**Task details**
If a line below contains the string "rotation", copy it out.

**Supplied material**
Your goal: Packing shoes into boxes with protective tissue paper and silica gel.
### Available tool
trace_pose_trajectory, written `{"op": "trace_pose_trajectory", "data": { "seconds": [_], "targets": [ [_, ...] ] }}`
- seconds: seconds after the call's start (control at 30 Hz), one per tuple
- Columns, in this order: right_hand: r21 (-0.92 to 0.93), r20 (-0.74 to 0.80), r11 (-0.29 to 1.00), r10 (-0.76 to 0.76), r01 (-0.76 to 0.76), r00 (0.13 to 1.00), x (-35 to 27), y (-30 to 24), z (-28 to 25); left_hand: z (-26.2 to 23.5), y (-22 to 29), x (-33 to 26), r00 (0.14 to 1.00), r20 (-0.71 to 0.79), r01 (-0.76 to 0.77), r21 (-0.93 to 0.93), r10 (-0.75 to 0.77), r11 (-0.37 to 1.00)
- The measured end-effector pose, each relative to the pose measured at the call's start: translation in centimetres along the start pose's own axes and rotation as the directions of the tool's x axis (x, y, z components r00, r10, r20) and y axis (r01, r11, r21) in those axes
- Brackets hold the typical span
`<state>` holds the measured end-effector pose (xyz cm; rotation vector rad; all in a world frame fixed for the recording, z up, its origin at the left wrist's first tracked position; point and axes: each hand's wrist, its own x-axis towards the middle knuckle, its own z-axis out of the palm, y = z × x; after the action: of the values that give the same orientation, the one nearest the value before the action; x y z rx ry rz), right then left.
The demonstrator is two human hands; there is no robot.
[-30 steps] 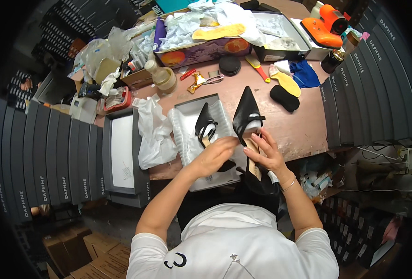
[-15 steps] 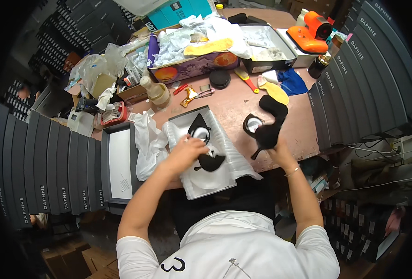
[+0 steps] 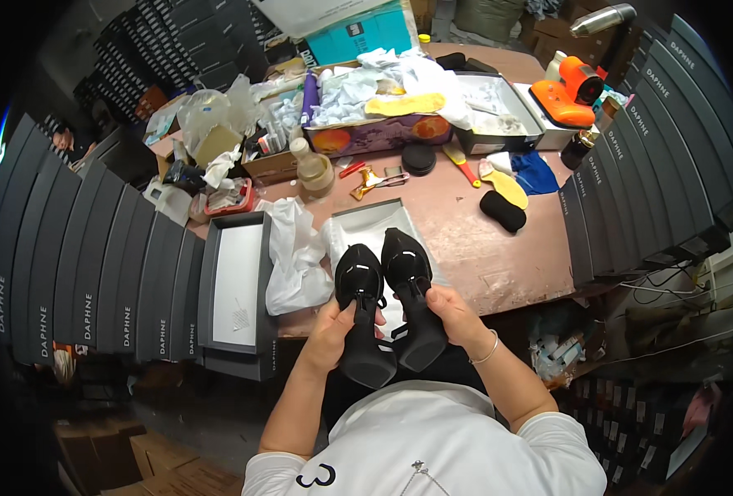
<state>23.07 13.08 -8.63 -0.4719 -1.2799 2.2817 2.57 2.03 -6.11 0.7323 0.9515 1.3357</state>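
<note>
My left hand point(image 3: 330, 332) is closed on a glossy black heeled shoe point(image 3: 359, 277). My right hand point(image 3: 459, 317) grips its match, another black heeled shoe point(image 3: 407, 261). The pair hangs side by side, toes pointing away from me and the thick heels towards me. Beneath them is an open shoebox point(image 3: 370, 217) lined with white wrapping, mostly hidden by the shoes and hands. Crumpled white tissue point(image 3: 294, 277) lies left of it, beside a dark grey box lid or tray point(image 3: 236, 281) with a pale inside.
Stacked dark shoeboxes wall in the left point(image 3: 94, 273) and right point(image 3: 631, 174). Across the pink table stand a carton of rags point(image 3: 366, 136), a glass bottle point(image 3: 313, 169), a black round tin point(image 3: 418, 159), a brush point(image 3: 463, 165), a black pad point(image 3: 503, 212), a blue cloth point(image 3: 536, 172) and an orange device point(image 3: 566, 93).
The shoes were apart, the left hand's over the box and the right hand's over the table. Both hands have drawn them together near me, toes now facing away.
</note>
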Motion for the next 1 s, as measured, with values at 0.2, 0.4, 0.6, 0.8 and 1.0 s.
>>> {"op": "trace_pose_trajectory", "data": {
  "seconds": [0.2,0.4,0.6,0.8,1.0],
  "targets": [
    [0.007,0.014,0.997,0.072,-0.072,0.997,-0.5,2.3,0.3,-0.4,-1.7,-2.0,0.999,-0.050,0.004,0.051,-0.001,0.999],
    [-0.045,0.004,0.999,0.025,-0.025,1.000,-1.0,2.7,0.0,-1.1,-2.5,-1.8,0.997,0.059,-0.055,-0.014,0.055,0.998],
    [-0.310,-0.177,0.949,0.000,-0.056,0.984,0.1,-1.8,-2.3,-0.8,-1.5,0.0,0.998,-0.032,0.056,0.024,-0.055,0.998],
    [-0.930,-0.287,0.307,-0.258,-0.203,0.923,4.0,-1.2,-13.6,0.2,-2.0,2.6,0.994,-0.082,0.070,-0.055,-0.075,0.996],
    [-0.895,-0.207,-0.230,-0.543,-0.381,0.814,6.0,-4.1,-25.4,0.0,-2.2,5.4,0.974,-0.046,0.224,-0.009,-0.224,0.975]
  ]
}}
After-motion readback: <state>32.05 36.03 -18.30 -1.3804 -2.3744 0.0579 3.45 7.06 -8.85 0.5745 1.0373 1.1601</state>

**Problem solution**
- The measured end-effector pose, each relative to the pose measured at the call's start: translation in centimetres along the start pose's own axes and rotation as the directions of the tool's x axis (x, y, z components r00, r10, r20) and y axis (r01, r11, r21) in those axes
`<state>` holds the measured end-effector pose (xyz cm; rotation vector rad; all in a world frame fixed for the recording, z up, its origin at the left wrist's first tracked position; point and axes: each hand's wrist, its own x-axis towards the middle knuckle, its own z-axis out of the palm, y = z × x; after the action: of the values that give the same orientation, the one nearest the value before the action; x y z rx ry rz), right then left.

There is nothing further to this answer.